Gathering his luck about him, Rylan made his way towards the low embattlements that marked the edge of the Palace proper and the two massive torches between them that lit up the sky. Rylan’s ancestors were with him, though, as two small blossoms of light separated from the torches on either side as he approached. When both guards turned to make the trek towards the safety of their respective towers, Rylan powered between the fires. Distracted by the warmth waiting for them, the guards were oblivious as he soared past.

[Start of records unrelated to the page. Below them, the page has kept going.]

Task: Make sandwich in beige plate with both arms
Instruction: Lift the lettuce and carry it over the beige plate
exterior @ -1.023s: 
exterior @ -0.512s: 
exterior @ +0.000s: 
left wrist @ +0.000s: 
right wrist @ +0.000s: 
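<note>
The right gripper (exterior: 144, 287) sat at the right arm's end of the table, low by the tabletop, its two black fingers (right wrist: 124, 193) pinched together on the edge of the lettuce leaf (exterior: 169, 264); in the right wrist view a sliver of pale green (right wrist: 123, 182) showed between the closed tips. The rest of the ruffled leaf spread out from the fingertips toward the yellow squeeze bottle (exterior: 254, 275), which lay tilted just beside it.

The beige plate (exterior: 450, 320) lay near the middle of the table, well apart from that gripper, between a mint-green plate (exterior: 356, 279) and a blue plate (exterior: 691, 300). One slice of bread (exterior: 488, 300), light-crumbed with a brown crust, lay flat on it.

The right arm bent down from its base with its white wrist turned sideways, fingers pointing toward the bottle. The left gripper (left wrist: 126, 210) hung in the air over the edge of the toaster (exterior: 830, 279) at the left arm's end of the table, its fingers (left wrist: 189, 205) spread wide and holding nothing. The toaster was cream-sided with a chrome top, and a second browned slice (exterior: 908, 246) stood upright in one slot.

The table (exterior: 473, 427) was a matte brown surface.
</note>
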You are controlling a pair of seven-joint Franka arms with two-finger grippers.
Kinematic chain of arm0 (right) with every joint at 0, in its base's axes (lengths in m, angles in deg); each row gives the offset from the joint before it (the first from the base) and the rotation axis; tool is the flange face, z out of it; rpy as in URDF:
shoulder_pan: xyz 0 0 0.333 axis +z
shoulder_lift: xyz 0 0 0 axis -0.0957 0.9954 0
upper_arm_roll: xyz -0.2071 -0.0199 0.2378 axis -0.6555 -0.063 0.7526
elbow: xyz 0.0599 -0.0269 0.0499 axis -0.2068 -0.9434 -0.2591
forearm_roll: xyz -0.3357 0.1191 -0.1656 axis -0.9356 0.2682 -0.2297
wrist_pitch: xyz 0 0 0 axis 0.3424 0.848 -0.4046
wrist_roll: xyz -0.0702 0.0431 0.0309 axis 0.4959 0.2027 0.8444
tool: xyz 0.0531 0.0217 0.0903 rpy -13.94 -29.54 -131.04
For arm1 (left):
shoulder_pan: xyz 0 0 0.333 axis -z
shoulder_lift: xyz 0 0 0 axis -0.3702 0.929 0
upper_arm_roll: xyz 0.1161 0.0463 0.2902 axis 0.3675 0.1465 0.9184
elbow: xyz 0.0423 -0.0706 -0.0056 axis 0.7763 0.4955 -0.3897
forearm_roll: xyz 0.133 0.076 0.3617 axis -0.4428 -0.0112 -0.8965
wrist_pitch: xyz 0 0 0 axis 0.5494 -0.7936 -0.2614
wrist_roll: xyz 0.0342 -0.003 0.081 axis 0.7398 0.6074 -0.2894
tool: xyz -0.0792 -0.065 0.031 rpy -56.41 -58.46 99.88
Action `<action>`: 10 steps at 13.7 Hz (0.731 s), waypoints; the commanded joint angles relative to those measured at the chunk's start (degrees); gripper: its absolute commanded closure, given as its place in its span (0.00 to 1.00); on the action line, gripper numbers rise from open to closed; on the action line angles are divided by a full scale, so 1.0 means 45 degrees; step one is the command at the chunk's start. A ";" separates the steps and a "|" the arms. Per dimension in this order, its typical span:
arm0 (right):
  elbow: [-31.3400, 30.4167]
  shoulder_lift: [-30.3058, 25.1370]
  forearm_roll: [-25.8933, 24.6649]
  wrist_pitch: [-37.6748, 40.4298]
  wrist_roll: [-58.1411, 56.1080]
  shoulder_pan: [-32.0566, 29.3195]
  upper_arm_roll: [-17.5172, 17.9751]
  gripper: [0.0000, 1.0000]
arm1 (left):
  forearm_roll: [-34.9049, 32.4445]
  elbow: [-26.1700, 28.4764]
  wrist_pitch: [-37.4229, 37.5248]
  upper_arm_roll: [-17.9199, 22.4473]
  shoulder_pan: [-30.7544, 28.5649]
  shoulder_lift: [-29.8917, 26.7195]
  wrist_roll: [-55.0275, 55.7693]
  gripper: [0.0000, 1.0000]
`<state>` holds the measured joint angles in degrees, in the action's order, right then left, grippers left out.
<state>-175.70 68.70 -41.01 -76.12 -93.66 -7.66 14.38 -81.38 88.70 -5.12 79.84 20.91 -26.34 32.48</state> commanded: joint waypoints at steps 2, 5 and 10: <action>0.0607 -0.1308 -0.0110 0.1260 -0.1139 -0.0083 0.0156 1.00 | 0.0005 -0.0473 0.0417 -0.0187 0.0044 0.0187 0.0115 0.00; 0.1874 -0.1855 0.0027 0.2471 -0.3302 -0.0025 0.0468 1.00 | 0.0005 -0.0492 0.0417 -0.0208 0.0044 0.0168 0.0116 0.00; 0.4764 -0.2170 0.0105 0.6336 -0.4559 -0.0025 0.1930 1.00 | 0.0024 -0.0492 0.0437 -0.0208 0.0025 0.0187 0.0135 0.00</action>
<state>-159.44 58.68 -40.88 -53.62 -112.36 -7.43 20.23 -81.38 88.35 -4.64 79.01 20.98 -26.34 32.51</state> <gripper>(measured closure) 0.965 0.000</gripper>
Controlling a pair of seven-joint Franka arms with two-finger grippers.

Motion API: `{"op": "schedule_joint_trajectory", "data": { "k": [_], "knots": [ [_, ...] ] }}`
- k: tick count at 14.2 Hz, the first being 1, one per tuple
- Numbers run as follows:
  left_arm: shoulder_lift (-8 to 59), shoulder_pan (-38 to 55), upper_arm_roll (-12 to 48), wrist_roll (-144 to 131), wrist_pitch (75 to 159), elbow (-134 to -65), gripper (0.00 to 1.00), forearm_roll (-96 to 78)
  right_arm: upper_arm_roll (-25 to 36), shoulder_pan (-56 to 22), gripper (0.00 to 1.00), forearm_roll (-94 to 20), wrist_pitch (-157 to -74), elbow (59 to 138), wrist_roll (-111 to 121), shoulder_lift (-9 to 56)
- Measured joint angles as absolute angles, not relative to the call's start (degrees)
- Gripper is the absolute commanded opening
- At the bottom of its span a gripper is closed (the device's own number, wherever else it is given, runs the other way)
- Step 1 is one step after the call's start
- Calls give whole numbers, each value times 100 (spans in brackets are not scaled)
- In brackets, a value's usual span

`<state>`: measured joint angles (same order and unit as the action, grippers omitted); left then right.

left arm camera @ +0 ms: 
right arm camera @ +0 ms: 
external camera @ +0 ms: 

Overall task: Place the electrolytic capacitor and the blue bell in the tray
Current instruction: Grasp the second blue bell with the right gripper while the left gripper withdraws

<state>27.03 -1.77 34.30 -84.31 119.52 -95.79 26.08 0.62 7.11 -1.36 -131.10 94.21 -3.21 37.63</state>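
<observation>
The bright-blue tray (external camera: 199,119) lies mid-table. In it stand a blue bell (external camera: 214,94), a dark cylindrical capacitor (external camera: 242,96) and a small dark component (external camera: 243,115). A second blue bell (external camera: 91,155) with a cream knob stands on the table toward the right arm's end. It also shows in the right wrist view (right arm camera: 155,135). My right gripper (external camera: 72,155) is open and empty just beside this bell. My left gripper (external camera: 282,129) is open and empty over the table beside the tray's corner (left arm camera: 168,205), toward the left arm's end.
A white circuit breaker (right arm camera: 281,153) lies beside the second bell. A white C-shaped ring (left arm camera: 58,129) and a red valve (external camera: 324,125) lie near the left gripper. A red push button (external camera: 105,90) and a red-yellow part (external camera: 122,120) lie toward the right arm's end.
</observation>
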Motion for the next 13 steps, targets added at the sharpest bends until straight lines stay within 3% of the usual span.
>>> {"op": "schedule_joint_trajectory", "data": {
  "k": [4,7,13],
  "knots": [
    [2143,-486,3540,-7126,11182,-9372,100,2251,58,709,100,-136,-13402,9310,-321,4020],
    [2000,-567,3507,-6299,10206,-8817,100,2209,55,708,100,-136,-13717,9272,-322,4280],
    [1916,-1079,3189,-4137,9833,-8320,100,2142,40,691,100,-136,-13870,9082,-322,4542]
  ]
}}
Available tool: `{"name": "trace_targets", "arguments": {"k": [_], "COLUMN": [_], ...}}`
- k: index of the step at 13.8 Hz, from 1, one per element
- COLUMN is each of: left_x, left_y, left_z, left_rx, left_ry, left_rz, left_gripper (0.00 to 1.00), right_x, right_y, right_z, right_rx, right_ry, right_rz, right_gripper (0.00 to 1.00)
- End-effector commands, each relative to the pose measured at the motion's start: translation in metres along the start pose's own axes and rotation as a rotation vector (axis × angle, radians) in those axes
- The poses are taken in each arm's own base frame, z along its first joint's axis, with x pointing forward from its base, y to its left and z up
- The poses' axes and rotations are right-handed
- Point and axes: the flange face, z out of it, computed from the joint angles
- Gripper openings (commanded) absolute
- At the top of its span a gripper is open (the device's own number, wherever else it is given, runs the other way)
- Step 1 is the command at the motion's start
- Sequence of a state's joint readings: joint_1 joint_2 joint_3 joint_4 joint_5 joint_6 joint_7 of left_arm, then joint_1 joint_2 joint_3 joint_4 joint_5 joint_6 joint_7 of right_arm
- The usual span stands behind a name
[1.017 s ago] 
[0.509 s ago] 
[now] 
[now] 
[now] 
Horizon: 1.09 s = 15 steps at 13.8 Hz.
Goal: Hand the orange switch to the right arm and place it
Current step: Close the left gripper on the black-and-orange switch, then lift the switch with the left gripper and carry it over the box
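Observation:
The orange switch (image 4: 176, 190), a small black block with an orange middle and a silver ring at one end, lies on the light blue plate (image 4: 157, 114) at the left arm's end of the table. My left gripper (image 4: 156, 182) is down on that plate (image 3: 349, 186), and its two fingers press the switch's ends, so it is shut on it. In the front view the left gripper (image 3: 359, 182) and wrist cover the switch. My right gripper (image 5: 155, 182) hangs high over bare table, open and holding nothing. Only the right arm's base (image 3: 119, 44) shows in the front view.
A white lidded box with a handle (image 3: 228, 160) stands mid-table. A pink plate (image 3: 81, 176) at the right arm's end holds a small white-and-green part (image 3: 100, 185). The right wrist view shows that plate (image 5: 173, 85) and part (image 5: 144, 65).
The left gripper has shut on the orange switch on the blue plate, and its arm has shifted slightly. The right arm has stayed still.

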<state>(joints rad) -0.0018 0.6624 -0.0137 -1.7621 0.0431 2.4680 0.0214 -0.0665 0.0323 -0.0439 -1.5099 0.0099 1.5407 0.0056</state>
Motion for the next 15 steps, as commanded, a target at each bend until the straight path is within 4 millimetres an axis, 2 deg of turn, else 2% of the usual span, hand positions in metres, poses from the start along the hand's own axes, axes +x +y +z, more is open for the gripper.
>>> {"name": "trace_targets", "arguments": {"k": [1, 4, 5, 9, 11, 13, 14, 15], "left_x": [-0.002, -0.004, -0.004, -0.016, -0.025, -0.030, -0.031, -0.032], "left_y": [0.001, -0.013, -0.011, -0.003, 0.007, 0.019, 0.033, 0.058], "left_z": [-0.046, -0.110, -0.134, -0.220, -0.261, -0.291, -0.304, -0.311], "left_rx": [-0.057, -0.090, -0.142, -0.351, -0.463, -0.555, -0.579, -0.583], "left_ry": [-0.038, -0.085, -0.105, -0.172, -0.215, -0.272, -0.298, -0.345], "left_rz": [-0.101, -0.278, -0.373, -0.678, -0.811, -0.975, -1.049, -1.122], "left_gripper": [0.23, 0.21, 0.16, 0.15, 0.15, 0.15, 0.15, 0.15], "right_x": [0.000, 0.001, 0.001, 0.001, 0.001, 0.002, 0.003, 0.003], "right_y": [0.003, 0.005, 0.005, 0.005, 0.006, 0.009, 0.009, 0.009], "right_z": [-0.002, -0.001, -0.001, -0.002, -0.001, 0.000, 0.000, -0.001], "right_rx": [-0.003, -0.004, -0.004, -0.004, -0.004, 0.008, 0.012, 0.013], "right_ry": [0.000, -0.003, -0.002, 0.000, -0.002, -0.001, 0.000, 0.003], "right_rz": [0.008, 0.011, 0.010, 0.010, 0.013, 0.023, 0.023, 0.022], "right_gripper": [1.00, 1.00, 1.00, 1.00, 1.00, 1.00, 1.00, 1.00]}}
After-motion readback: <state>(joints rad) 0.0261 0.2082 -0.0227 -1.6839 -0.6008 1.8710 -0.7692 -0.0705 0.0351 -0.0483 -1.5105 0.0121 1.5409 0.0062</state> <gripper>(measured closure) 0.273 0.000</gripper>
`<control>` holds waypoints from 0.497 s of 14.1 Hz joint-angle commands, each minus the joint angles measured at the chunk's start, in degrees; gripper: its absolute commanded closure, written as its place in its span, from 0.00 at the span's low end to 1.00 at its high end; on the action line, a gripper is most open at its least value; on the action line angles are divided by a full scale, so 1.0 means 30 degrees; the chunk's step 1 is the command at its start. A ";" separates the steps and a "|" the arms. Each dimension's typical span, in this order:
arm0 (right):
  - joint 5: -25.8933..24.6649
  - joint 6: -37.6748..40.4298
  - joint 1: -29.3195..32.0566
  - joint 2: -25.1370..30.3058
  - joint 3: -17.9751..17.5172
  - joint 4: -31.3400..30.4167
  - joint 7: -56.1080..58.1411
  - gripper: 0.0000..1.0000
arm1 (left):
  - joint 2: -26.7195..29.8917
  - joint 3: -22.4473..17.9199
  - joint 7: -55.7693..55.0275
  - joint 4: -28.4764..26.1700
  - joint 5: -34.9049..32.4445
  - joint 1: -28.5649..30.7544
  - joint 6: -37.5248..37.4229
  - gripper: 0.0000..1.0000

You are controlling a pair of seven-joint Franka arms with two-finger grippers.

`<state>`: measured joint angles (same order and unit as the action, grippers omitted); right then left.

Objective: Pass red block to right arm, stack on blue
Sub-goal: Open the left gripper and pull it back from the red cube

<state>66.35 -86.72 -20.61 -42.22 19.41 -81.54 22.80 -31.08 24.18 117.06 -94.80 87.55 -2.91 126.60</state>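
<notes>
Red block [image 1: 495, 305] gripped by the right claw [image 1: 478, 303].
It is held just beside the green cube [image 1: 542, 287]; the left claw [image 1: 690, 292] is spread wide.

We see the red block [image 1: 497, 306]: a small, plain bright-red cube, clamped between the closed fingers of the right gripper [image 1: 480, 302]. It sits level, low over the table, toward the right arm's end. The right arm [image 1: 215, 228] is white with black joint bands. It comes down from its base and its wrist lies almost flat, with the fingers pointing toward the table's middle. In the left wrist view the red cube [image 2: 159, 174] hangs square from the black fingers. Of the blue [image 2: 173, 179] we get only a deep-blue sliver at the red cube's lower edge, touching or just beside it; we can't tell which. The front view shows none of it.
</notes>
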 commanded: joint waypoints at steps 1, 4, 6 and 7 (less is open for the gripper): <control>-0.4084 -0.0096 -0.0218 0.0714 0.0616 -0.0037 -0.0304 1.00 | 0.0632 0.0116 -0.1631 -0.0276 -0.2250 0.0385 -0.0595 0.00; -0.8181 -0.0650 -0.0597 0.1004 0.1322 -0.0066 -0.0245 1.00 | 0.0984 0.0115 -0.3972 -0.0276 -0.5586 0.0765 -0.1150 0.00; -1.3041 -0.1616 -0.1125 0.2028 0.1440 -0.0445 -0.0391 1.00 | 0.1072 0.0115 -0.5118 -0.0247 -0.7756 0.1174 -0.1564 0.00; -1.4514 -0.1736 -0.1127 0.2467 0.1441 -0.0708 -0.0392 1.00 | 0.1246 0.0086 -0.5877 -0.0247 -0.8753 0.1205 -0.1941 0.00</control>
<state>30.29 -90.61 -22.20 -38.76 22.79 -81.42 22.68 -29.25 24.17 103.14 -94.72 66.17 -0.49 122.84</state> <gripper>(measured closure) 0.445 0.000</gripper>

Rylan’s next obstacle was a long stretch of barren white stone that kept the Palace a respectable distance from the rest of the city below. Unlike the other mountain cities, Delton had been carved in two parts: one main shelf for the city and a the vaulted Palace shelf that overlooked it--protected not only by its height, but by the tremendous updraft that had helped Founder Noventrio carve the shelf in the first place.
Before he had been disowned by House Northern, Rylan had taken his warrior’s flight in this wind as a test for admission into the soldier tyro system. The first time he had challenged this particular updraft, it had felt like he hit a wall of force. It had also thrown him nearly a league into the air and when it released him, he had just enough time to come to his senses and cut through it again to land on his hands and knees before what had turned out to be the previous Seventh Counsellor, Hewn su’Greying.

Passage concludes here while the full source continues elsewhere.